Responses of maize roots and the rhizosphere microbiome to varying precipitation during a long-term field experiment. Zea mays strain:B73

Understanding how annual weather variation, including droughts, affect plant roots and rhizosphere microbial dynamics in different years is essential for predicting plant responses to climate fluctuations. This study aimed to investigate the effects of alternating dry and moist years on maize root gene expression and the rhizosphere microbiome composition, and to reveal interactions between the two. Zea mays B73 wild type (WT) and a root hair deficient mutant (rth3) were grown on two substrates during a three-year field experiment with alternating precipitation, designated as dry, moist, dry. Root gene expression was analyzed between the two dry years and the moist year, supported by the enzymatic activity of superoxide dismutase. The rhizosphere was analyzed by measuring the enzyme kinetic parameters of beta-glucosidase, acid phosphatase, leucine aminopeptidase and N-acetylglucosaminidase, accompanied by the 16S rRNA- and acdS gene carrying (16S, acdS+) microbiome. Year was identified as the main driver of root gene expression and the 16S community, with a distinct pattern of drought-responsive genes between dry years and the moist year. Substrate was the main driver of the acdS+ community and influenced root gene expression and the 16S community composition, indicating interactive effects between maize roots and the rhizosphere microbiome.
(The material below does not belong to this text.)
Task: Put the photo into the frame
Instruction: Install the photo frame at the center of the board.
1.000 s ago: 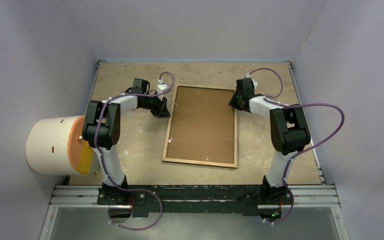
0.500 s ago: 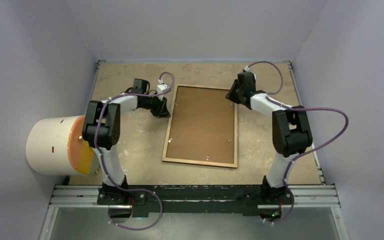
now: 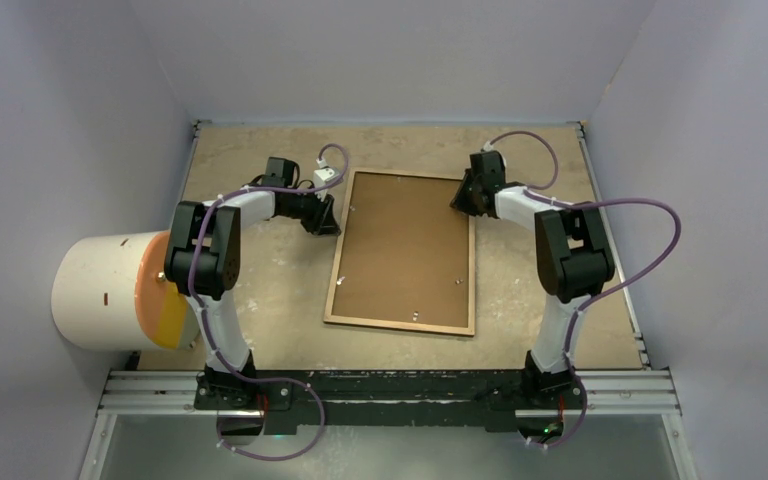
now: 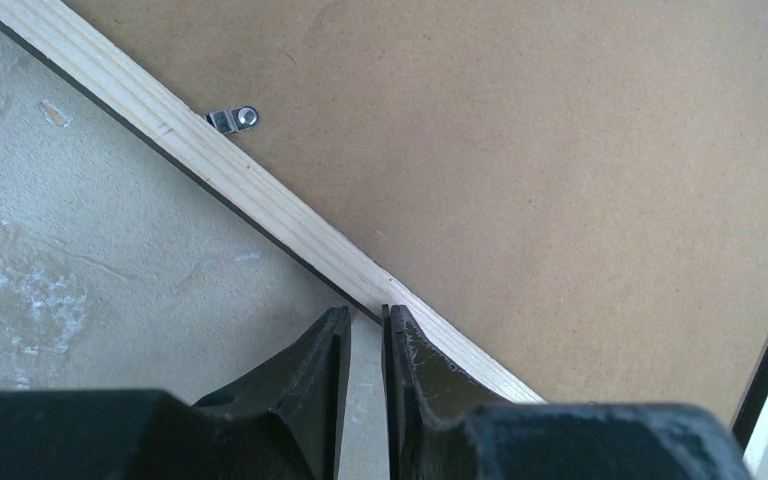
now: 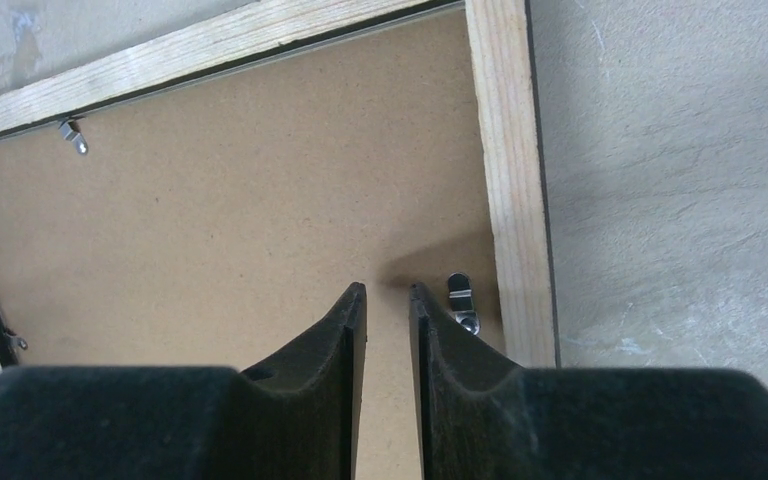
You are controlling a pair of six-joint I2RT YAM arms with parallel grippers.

The presence of root hairs had a marginal effect. This study highlights the role of annual weather variation in shaping root gene expression, rhizosphere microbiome and enzyme kinetics and underlines the role of substrate in structuring acdS+ communities. Our results suggest that plant-microbe interactions are highly sensitive to precipitation variability and might be influenced by repeated maize planting. They emphasize the importance of precipitation history in shaping plant-microbe interactions, which can serve as a basis for drought resilience strategies in agriculture.